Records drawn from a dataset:
BEGIN

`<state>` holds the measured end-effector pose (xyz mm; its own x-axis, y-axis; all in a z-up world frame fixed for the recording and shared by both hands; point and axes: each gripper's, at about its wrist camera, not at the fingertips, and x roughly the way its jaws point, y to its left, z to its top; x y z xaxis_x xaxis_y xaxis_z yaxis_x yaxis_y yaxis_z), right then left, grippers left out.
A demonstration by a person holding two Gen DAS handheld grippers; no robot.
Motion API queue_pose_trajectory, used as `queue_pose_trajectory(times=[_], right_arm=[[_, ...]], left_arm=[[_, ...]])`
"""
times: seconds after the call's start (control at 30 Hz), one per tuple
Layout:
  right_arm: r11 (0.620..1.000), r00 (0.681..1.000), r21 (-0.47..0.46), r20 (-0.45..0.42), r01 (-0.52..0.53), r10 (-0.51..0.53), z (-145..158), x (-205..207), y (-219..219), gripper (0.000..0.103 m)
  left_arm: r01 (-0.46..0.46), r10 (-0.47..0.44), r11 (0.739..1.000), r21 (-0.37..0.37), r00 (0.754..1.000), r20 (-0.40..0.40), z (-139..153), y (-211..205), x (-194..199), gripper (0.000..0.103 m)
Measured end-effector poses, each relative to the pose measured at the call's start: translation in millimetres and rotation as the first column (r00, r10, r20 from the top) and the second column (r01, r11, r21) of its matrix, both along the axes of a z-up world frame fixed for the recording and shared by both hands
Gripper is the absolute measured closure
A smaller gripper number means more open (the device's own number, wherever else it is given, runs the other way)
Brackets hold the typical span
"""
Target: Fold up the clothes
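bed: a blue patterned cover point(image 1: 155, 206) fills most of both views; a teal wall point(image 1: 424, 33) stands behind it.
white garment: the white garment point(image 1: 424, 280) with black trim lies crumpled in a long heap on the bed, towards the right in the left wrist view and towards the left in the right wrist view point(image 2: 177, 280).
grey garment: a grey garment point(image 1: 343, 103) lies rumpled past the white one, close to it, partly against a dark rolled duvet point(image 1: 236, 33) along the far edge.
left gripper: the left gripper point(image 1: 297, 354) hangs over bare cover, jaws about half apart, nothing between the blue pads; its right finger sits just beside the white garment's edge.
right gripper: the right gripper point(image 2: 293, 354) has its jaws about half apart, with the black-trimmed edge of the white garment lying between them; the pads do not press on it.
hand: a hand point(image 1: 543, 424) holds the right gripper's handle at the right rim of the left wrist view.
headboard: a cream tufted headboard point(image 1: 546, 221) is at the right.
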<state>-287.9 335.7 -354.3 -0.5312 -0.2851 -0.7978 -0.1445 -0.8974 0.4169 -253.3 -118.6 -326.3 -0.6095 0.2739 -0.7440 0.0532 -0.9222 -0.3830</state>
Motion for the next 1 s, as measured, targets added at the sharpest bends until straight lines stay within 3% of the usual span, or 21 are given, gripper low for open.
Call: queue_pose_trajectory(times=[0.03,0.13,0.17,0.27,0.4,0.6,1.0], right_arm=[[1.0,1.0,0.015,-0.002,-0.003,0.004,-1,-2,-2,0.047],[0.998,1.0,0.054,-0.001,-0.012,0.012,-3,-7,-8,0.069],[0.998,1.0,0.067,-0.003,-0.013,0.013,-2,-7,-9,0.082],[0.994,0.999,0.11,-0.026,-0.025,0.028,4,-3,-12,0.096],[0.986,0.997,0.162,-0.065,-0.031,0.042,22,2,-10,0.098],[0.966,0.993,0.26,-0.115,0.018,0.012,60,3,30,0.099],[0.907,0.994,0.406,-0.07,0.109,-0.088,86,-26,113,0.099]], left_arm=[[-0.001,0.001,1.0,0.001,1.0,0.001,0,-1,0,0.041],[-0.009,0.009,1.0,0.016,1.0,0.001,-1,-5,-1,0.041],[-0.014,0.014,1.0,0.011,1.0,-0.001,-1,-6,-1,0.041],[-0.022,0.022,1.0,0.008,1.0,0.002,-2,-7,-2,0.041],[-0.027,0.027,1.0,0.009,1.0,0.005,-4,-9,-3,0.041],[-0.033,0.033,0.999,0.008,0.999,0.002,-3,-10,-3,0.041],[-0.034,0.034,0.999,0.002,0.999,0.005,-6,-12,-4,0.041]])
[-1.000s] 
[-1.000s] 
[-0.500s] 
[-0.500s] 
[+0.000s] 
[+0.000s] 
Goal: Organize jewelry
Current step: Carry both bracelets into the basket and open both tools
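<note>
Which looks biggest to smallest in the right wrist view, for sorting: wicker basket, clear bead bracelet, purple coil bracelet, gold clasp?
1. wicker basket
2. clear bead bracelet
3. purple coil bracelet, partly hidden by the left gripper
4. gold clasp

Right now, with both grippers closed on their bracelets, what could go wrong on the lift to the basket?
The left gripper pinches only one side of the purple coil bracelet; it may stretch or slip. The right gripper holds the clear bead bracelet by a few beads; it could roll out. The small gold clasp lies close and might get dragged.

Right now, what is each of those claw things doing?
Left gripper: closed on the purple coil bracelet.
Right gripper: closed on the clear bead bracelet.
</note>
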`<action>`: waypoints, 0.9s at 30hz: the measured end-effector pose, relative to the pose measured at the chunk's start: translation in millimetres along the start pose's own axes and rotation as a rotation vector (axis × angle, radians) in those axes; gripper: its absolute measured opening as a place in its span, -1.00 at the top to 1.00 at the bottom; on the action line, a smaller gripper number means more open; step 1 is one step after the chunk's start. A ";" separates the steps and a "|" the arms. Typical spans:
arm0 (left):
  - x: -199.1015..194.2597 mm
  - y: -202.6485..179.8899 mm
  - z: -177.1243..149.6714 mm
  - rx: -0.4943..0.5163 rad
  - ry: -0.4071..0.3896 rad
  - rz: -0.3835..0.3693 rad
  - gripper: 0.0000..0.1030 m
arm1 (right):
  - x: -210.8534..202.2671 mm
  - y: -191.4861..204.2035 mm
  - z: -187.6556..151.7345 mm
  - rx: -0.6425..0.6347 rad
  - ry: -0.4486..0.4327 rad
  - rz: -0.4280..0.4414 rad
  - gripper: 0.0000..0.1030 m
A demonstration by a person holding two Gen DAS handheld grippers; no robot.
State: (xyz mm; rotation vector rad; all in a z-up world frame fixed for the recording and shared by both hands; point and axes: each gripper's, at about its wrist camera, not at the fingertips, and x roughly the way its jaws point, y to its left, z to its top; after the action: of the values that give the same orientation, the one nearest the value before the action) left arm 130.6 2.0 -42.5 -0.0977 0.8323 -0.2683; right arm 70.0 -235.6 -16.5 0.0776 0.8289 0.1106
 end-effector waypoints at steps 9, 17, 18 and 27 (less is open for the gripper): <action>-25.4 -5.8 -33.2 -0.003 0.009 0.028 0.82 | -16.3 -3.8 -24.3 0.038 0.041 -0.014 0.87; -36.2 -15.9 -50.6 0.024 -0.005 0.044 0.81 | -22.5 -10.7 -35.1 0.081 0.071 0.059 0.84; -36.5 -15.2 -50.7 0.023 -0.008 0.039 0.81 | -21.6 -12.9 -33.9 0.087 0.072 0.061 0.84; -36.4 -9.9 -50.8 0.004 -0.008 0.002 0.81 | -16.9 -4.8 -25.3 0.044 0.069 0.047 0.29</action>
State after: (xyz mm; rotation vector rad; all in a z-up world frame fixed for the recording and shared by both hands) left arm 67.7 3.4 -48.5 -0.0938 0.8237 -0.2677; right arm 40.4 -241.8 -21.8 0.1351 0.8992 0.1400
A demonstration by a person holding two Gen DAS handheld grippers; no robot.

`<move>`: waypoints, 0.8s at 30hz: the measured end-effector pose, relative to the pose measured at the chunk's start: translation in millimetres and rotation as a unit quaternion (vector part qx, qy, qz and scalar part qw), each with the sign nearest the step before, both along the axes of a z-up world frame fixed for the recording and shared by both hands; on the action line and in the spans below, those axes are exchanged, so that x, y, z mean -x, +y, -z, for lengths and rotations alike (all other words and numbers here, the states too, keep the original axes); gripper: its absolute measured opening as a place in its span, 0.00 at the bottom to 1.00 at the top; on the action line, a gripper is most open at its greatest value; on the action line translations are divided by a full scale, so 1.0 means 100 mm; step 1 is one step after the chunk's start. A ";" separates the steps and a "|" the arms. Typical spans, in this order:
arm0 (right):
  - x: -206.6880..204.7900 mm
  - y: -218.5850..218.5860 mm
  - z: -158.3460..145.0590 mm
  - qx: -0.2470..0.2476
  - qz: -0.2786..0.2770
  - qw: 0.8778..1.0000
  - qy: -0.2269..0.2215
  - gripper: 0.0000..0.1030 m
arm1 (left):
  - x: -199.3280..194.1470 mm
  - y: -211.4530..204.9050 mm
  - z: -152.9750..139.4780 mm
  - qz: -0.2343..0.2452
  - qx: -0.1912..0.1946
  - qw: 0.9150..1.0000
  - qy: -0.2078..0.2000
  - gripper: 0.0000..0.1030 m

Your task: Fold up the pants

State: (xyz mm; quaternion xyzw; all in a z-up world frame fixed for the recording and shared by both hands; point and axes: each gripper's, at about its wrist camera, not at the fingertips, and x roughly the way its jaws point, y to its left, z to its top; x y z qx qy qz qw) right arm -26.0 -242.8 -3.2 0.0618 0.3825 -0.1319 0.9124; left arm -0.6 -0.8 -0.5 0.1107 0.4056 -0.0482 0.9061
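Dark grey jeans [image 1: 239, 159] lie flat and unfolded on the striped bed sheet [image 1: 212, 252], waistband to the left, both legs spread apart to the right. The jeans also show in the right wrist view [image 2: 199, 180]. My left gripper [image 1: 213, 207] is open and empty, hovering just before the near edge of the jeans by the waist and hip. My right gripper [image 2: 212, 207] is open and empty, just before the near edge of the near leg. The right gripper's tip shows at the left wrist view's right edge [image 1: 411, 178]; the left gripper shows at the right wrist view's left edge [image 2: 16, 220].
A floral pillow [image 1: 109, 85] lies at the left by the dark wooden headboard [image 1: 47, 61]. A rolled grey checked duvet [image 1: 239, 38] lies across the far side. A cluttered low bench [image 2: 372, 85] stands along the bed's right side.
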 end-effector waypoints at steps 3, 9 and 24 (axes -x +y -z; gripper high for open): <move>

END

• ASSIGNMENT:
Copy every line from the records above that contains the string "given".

• ANSWER BOX:
A smaller gripper number means more open (the device's own number, wherever else it is given, runs the other way)
Motion for the next 1 s, as measured, targets added at the sharpest bends until straight lines stay within 3% of the usual span, or 21 are given, gripper low for open.

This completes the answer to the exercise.